Stress-related illness among prison workers at highest level in five years
Stress-related illness among prison staff has hit a five-year high following major cuts to the workforce, new figures have revealed.
Prison staff in England and Wales took off 54,519 days due to stress in 2014-15 - up from 53,290 the year before and 46,886 in 2012-13, figures obtained by the Press Association under Freedom of Information laws show.
The rise comes amid growing concerns at the state of Britain's prisons and is revealed just a month after staff staged a walkout at Wormwood Scrubs because they "don't feel safe".
Frances Crook, chief executive of The Howard League for Penal Reform, said the figures were just "the tip of the iceberg" and warned that the service is in crisis.
Between 2010 and 2011, 51,649 days were taken off due to stress by prison workers and in 2011-12, 50,051 were lost.
At HMP Downview, an all-women prison, each member of staff took an average of 4.7 days off due to stress in 2014-15 - the highest rate in the country.
Staff at HMP Leicester each had 4.3 days off with stress-related illness during this period, and workers at HMP Feltham had 4.1.
Ms Crook, who has been working with prisons for 30 years, said many employees were "reticent" to report stress-related illness and warned that rates could be much higher.
She said she had never seen jails "in such a bad state" and pointed to high suicide rates among prisoners - with around one inmate taking their own life every four days - as a source of trauma for workers.
"If you are a prison officer and you have to cut someone down who is hanging - imagine how stressful that is," she said.
"Prison officers save lives - they cut people down and save lives."
During the last five years the prison workforce has shrunk by almost 30%, from 46,090 members of staff in 2010-11 to 32,430 in 2014-15.
Ms Crook said a lack of staff and management in "overwhelmed" prisons had increased pressure on workers.
"They've cut out and got rid of a lot of prison officers, but they have also got rid of a lot of middle managers and governor grades," she said.
"So not only are you a prison officer along with around 150 prisoners, but you've got no management. There's so little management behind you, there's no-one to talk to or go and ask for help from, there's no supervision.
"You don't get that support, and you need it if you are in a very stressful job. You need a colleague or a manager.
"I'm not surprised you are seeing increased levels of stress - but there's a back story to it that is even more concerning."
In May, staff at Wormwood Scrubs prison walked out over health and safety concerns following a number of assaults on staff.
Mike Rolfe, of the Prison Officers' Association (POA), said at the time that the London jail was "flooded with drugs, mobile phones and weapons".
Official figures have also revealed soaring levels of violence and self-harm behind bars.
Data covering England and Wales shows there were a total of 100 apparent self-inflicted deaths in the year to March - the highest level for more than a decade.
There were nearly 5,000 attacks on staff in 2015, a jump of more than a third compared with the previous year.
Ms Crook said working in a prison had a "knock-on-effect" on mental, emotional and physical health.
She recently met a prison officer who had worked in a local jail who told her "he had spent his life shouting at his family" because "that's the way he behaved - he had to behave" at work.
The figures, which include staff in both operational and non-operational roles in public jails, showed "exactly why prisons are so badly in need of reform", a spokesman for the Prison Service said.
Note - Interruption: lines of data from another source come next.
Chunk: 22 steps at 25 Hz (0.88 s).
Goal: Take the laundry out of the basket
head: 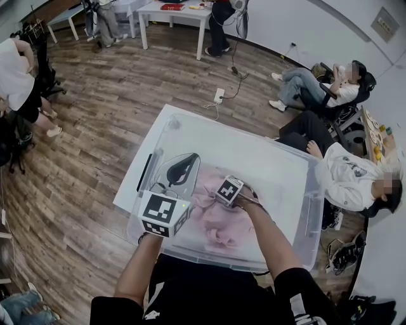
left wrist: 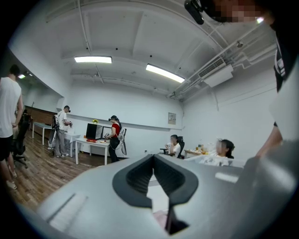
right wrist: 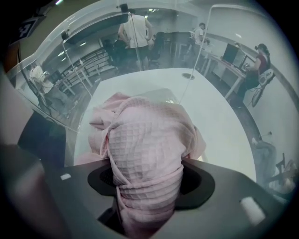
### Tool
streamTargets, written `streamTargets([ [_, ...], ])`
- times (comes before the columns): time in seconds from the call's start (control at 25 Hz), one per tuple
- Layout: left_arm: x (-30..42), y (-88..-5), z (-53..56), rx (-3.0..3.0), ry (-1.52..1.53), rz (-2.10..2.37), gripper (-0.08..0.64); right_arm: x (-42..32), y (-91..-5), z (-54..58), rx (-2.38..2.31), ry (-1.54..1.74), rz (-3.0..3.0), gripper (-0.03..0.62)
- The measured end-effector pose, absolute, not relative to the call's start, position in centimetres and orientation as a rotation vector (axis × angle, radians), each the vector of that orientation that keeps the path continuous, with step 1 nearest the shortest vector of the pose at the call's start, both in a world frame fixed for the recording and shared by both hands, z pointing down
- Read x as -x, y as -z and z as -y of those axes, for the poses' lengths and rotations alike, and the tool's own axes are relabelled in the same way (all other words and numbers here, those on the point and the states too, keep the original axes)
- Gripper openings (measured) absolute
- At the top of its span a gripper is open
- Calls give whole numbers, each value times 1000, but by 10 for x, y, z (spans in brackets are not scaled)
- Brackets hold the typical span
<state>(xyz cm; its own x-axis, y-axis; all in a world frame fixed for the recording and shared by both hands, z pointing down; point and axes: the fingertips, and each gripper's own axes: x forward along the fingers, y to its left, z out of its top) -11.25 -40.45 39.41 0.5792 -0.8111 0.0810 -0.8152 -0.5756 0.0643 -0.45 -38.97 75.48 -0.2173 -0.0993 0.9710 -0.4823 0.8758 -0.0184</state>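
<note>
A clear plastic basket (head: 190,117) stands on the wooden floor below me, with pink waffle-weave laundry (head: 216,225) bunched in its near half. My right gripper (head: 223,198) points steeply down into the basket. Its jaws are shut on a gathered fold of the pink laundry (right wrist: 147,135), which fills the gap of the right gripper (right wrist: 147,182) and hides the pads' inner faces. My left gripper (head: 184,166) is held level over the basket's near-left corner. In the left gripper view the left gripper (left wrist: 153,161) has its jaws together with nothing between them.
Two people sit on chairs (head: 346,171) just right of the basket. A power strip (head: 219,95) and its cable lie on the floor beyond it. White tables (head: 171,16) and standing people are at the back, and another person (head: 19,82) is at the left.
</note>
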Motion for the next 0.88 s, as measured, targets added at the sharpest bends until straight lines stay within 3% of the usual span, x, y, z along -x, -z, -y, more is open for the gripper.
streamTargets([
  [0.44,113,-393,399,-2696,-56,1416,9,7,-718,380,-506,-360,1930,292],
  [0.88,105,-396,397,-2681,-48,1433,8,18,-606,393,-741,-436,2327,290],
])
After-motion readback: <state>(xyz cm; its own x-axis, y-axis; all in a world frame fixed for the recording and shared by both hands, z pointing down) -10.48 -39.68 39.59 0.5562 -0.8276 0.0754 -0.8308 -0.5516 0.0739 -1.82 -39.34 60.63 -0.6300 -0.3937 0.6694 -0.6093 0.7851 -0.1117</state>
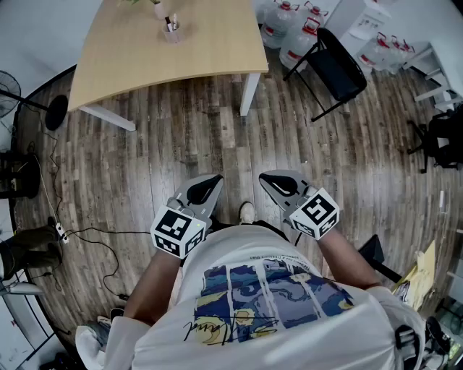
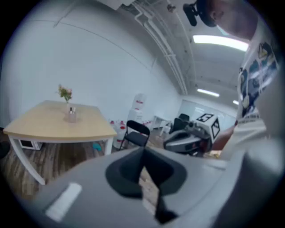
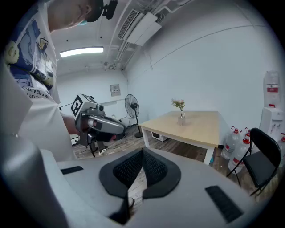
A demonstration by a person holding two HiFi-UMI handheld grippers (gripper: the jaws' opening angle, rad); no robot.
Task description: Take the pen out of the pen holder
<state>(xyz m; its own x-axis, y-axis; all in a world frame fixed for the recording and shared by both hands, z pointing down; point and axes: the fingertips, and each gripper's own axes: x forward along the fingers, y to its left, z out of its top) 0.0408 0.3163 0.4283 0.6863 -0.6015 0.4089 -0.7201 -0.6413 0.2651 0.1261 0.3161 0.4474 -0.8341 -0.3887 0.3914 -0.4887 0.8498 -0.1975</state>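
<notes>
Reading the pen [image 1: 170,23] as light, stiff and slick-barrelled. That's my guess only: from here it's a thin dark sliver, colour and cap too small to tell, and I can't say whether the cup holds one pen or several. It stands roughly upright in the pen holder [image 1: 172,33], top end poking above the rim. Holder looks like a small pale, maybe clear cup. It's probably light too and likely to tip or slide if the pen gets pulled sideways. Plan: pinch the exposed upper barrel just above the rim, pads across the barrel, and lift straight up along its axis. The other gripper could steady the cup wall if it drags. Little squeeze needed and the pen itself shouldn't be fragile, but a narrow round barrel may roll between pads, so centre it. Location: holder sits on the table [image 1: 217,50] toward its far edge, well in from the right-hand edge and the near corners, just beside a small flower vase [image 1: 158,9]. Both grippers are well apart from it, held low by the person's waist over the wood floor, so I'd call the task not started. Left gripper [image 1: 214,181]: jaws pressed together, nothing between them. Right gripper [image 1: 266,178]: same, pads meeting at the tips, empty. Whichever one goes for the pen has to spread first.
</notes>
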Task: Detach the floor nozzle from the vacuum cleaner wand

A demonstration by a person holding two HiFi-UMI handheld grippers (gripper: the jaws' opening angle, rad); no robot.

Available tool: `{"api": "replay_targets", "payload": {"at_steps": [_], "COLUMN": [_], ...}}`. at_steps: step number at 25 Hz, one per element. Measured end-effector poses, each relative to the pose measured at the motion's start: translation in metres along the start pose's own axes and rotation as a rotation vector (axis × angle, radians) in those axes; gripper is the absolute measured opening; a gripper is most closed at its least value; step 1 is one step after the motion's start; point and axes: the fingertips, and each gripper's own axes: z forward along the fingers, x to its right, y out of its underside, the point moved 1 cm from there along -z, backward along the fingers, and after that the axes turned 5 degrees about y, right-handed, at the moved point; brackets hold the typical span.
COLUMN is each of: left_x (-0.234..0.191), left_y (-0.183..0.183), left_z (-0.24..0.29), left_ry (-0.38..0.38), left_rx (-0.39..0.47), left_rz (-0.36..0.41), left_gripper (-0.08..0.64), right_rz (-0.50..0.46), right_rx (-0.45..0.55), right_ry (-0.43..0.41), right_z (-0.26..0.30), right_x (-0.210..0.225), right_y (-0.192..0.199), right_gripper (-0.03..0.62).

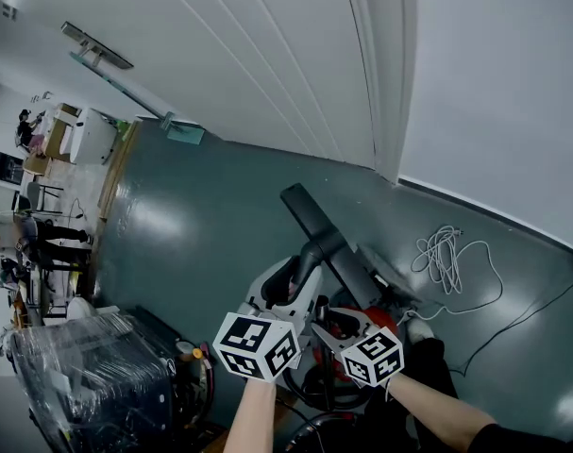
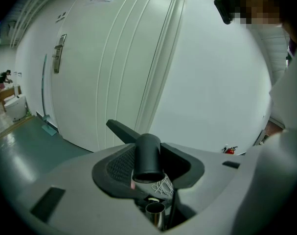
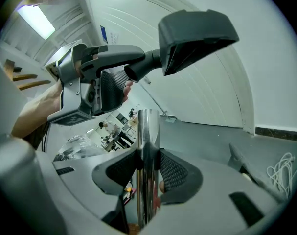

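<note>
The left gripper [image 2: 149, 160] is closed on the black neck of the floor nozzle [image 2: 147, 153], the tube sitting between its ribbed pads. The flat head of the floor nozzle sticks out past the jaws toward 11 o'clock. The right gripper [image 3: 148, 168] clamps the shiny metal wand [image 3: 147, 141], which stands upright between its jaws with a pad pressed on each side.

In the right gripper view the floor nozzle hangs in the air at 1 o'clock from the wand's bare top end, clear of it, carried by the left gripper at 10 o'clock. In the left gripper view the open end of the wand shows just below the neck, at 6 o'clock, not touching it.

From the head view both grippers sit low in the middle, side by side, with the floor nozzle reaching away from them toward 12 o'clock over the dark green floor [image 1: 201, 225]. A loose white cable [image 1: 446, 258] lies on the floor at 2 o'clock from the grippers. A small red fire extinguisher [image 2: 230, 150] stands by the white wall [image 2: 212, 82], at 3 o'clock from the left gripper's jaws.
</note>
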Motion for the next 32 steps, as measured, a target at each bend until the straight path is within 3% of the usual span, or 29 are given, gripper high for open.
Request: {"api": "replay_targets", "payload": {"at_steps": [11,19,27,32], "left_x": [0.022,0.059,0.11,0.148], "left_y": [-0.041,-0.089,-0.141,-0.17], "left_z": [-0.029,-0.088,-0.164,-0.213], "left_ry": [-0.015,-0.076,-0.15,-0.188], "left_rx": [0.13,0.298,0.484,0.594], "left_rz": [-0.014,-0.008,-0.019,0.01], "left_gripper": [0.163,0.163,0.163,0.161], "right_rz": [-0.008,-0.136,-0.313,-0.312], "right_rx": [0.063,0.129,0.231,0.336], "right_ry": [-0.004,-0.028,-0.05,-0.026], "right_z": [-0.043,-0.124,-0.205,-0.254], "right_x": [0.01,-0.018,-0.071,-0.09], "right_y": [-0.051,-0.113,-0.198,-0.246], "right_gripper": [0.192,0.187,0.091,0.031]}}
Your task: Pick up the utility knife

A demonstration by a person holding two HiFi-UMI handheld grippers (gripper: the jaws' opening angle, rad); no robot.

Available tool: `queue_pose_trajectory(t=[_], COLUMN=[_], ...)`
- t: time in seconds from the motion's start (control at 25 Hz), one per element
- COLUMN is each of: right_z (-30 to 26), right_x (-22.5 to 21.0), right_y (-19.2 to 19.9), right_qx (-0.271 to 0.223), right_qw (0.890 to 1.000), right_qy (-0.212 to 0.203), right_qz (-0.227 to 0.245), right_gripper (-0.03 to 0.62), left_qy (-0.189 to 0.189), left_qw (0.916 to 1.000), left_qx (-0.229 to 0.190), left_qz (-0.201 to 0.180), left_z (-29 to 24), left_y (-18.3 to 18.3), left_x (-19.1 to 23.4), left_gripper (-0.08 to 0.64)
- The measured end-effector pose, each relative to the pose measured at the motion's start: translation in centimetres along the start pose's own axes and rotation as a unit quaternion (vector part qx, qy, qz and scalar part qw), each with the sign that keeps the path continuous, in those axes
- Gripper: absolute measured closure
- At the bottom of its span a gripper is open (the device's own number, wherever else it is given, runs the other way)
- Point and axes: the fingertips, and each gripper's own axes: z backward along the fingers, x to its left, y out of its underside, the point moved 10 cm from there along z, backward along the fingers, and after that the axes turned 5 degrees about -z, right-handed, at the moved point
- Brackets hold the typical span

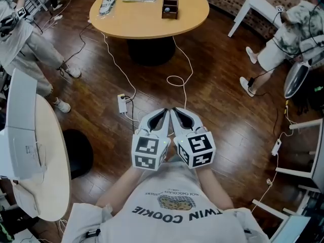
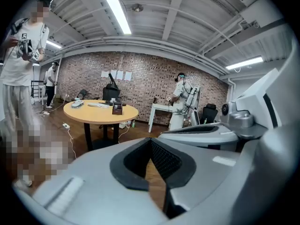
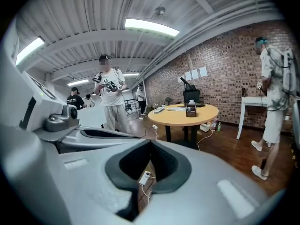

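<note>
- Shut pad to pad w/ nothing btwn: L gripper (image 1: pixel 164 111) & R gripper (image 1: pixel 173 111), side by side in front of chest, over wood floor (image 1: pixel 217 100).
- No utility knife made out in any view. Prob. among small items on round table (image 1: pixel 147 22), well ahead. Maybe the pale flat thing (image 1: pixel 107 4) near its left edge, but too small to tell.
- Handling, est.: light, stiff, slim. Smooth body, so likely slippery.
- Best taken across mid-handle, away from blade end. Must open jaws first.
</note>
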Motion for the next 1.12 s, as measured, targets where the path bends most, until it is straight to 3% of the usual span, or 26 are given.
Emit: queue_pose_trajectory(t=[0.52, 1.12], right_z=[-4.4, -12.0], right_x=[-4.4, -17.9], right_y=[-1.9, -8.0], right_qx=[-0.007, 0.011], right_qw=[1.0, 0.999], right_qy=[0.005, -0.045], right_qz=[-0.016, -0.007], right_gripper=[0.592, 0.592], left_qy=[0.01, -0.039], left_qw=[0.9999, 0.9991], left_qx=[0.006, 0.016], left_qz=[-0.009, 0.01], left_z=[-5.9, -20.5], left_y=[-2.1, -7.6], left_x=[2.4, 3.7], left_gripper=[0.557, 0.557])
A package of reforms for Britain's prisons was announced in the Queen's Speech, including more autonomy for governors and plans to improve education.
Justice Secretary Michael Gove has also announced emergency funds for English and Welsh prisons to tackle violence and high suicide rates among prisoners.
The POA said it had criticised the National Offender Management Service (Noms) "year on year" for failing to recognise and support staff suffering from stress-related illness.
"The service has become more violent and as a result the working environment has deteriorated," a spokesman said.
"The changes to working arrangements has resulted in a return to the long hours culture which only makes staff more tired and vulnerable to stress-related illnesses. Staff are fearful of reporting stress symptoms for the fear of being dismissed.
"The real problem is that more than 60% of staff are continuing to work when they need professional support and counselling."
A spokesman for the Prison Service said: "These figures show exactly why prisons are so badly in need of reform. Dedicated prison staff work in an extremely challenging environment in which, on a daily basis, they face unique circumstances unlike any most others in the public sector.
"We are investing £1.3 billion to transform the prison estate over the next five years to better support rehabilitation and tackle bullying, violence and drugs.
"The safety, welfare and well-being of our staff is a top priority and we will always ensure prisons have enough staff to run safely and securely."
He added that 2,830 prison officers had been recruited since January last year in response to staffing pressures, a net increase of 530 officers.